● **Directions for this task**
Word for word, give the listing below again.

● **Data**
_ _ _ _ _
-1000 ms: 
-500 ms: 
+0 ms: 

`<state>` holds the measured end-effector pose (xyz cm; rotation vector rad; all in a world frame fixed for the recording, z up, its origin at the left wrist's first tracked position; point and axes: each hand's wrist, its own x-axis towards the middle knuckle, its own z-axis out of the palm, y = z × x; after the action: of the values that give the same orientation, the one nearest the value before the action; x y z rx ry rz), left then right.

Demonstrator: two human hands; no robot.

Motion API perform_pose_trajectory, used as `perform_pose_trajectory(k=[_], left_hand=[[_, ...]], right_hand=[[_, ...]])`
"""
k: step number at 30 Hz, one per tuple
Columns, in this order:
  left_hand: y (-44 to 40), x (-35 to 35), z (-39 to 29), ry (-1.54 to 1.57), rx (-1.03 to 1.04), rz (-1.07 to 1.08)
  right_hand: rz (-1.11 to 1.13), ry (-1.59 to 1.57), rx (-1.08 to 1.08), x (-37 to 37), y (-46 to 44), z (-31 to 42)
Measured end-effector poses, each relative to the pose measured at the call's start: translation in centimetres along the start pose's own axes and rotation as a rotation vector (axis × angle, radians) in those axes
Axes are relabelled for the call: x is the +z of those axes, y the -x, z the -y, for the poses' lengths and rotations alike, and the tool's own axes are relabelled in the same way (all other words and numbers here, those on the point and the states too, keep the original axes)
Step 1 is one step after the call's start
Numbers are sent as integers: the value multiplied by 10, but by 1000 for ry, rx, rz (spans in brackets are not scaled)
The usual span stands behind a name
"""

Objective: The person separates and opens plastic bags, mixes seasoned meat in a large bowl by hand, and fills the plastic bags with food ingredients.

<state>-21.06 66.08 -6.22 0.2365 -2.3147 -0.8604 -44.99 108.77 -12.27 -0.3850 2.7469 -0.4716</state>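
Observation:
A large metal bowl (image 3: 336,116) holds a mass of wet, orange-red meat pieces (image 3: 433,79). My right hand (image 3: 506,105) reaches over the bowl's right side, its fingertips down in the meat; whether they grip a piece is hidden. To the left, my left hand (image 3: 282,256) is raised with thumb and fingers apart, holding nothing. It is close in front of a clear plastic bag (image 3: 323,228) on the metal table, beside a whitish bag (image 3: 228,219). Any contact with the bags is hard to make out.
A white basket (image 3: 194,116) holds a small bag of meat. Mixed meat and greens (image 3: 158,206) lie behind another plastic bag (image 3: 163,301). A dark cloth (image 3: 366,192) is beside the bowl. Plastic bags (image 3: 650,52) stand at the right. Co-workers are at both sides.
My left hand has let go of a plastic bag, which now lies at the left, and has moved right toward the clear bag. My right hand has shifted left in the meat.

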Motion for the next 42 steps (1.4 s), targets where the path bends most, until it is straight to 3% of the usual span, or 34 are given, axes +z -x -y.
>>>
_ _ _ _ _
● **Solution**
-1000 ms: 
-500 ms: 
+0 ms: 

`<state>` holds the measured end-effector pose (xyz cm; rotation vector rad; all in a world frame fixed for the recording, z up, its origin at the left wrist's first tracked position; point and axes: each hand's wrist, its own x-axis towards the middle knuckle, its own z-axis out of the palm, y = z × x; after the action: of the values that give the same orientation, the one nearest the value before the action; x y z rx ry rz), left then right.

Demonstrator: two human hands; no robot.

Motion API perform_pose_trajectory, used as `perform_pose_trajectory(k=[_], left_hand=[[_, ...]], right_hand=[[_, ...]])`
"""
k: step number at 30 Hz, one per tuple
Columns, in this order:
  left_hand: y (-44 to 40), x (-35 to 35), z (-39 to 29), ry (-1.54 to 1.57), rx (-1.03 to 1.04), rz (-1.07 to 1.08)
  right_hand: rz (-1.11 to 1.13), ry (-1.59 to 1.57), rx (-1.08 to 1.08), x (-37 to 37), y (-46 to 44), z (-31 to 42)
Measured end-effector poses, each relative to the pose measured at the call's start: translation in centimetres along the start pose's own axes and rotation as a rotation vector (axis × angle, radians) in those axes
Axes are relabelled for the call: x is the +z of those axes, y the -x, z the -y, for the poses' lengths and rotations alike, and the tool's own axes are relabelled in the same way (all other words and numbers here, those on the point and the states too, keep the original axes)
Step 1 is one step after the call's start
Numbers are sent as integers: the value multiplied by 10, but by 1000 for ry, rx, rz (spans in brackets are not scaled)
The usual span stands behind a name
"""

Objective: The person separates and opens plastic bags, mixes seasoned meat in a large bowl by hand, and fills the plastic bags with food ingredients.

<state>-21.06 66.08 -6.22 0.2365 -2.3147 -0.8604 -44.99 108.77 -12.27 -0.3850 2.7469 -0.4716</state>
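Observation:
A large metal bowl (image 3: 336,116) holds a mass of wet, orange-red meat pieces (image 3: 433,79). My right hand (image 3: 506,105) reaches over the bowl's right side, its fingertips down in the meat; whether they grip a piece is hidden. To the left, my left hand (image 3: 282,256) is raised with thumb and fingers apart, holding nothing. It is close in front of a clear plastic bag (image 3: 323,228) on the metal table, beside a whitish bag (image 3: 228,219). Any contact with the bags is hard to make out.
A white basket (image 3: 194,116) holds a small bag of meat. Mixed meat and greens (image 3: 158,206) lie behind another plastic bag (image 3: 163,301). A dark cloth (image 3: 366,192) is beside the bowl. Plastic bags (image 3: 650,52) stand at the right. Co-workers are at both sides.
My left hand has let go of a plastic bag, which now lies at the left, and has moved right toward the clear bag. My right hand has shifted left in the meat.
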
Motion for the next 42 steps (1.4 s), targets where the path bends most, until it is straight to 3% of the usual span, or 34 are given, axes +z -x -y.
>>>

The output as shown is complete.